_Required action_:
Filter the entries, keeping every line with the word "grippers".

_Exercise materials_:

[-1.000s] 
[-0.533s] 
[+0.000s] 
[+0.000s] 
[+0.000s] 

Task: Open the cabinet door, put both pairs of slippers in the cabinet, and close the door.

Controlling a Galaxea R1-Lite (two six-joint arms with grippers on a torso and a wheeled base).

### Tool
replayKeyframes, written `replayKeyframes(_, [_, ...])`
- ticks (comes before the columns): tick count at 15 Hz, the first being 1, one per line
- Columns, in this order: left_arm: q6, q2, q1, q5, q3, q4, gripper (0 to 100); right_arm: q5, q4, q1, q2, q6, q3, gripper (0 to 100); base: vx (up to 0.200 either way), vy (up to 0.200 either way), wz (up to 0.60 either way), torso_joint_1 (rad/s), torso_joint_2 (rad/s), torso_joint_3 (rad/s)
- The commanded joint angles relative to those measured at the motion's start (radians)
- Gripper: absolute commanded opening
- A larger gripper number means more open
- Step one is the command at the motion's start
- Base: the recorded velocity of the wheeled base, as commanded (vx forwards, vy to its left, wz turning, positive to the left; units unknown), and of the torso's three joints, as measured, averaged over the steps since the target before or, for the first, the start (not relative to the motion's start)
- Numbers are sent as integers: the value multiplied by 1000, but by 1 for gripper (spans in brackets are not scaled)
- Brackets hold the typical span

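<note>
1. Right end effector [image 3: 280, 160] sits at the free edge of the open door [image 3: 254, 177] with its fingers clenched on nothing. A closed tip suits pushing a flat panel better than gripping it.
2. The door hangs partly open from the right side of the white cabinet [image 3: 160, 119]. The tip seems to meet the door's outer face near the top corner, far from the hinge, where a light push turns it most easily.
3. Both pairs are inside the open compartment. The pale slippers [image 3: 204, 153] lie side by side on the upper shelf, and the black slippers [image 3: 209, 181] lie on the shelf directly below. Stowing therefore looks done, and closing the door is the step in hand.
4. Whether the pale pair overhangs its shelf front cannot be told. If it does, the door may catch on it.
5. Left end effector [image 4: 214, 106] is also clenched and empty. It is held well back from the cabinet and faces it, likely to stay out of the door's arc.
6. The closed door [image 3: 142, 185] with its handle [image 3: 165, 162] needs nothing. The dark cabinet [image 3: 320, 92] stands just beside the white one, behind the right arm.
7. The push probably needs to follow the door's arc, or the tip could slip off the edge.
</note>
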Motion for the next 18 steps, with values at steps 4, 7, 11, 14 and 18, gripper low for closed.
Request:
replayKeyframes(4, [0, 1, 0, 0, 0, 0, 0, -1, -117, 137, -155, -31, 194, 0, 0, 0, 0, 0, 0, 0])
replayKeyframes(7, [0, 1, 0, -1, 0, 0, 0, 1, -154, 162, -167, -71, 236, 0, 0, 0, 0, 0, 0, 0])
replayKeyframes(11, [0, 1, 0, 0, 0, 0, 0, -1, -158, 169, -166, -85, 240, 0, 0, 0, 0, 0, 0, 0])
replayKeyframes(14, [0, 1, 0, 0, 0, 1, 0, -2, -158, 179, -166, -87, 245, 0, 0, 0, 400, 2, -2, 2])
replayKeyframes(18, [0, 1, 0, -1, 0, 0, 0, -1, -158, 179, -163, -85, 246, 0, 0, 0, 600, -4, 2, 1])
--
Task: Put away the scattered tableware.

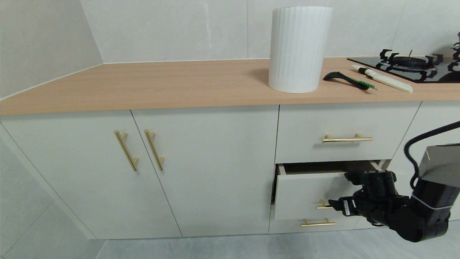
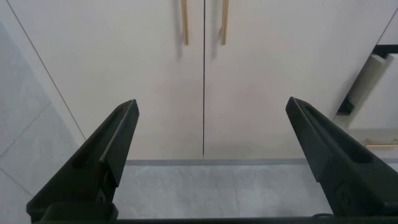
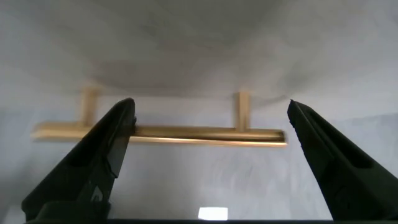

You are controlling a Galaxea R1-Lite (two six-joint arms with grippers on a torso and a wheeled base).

_Reply to the task_:
Controlling a Galaxea R1-Lite (two six-joint arms with grippers on a torso and a wheeled base).
You are controlling a Galaxea R1-Lite (two six-joint arms with grippers on a torso and a wheeled base).

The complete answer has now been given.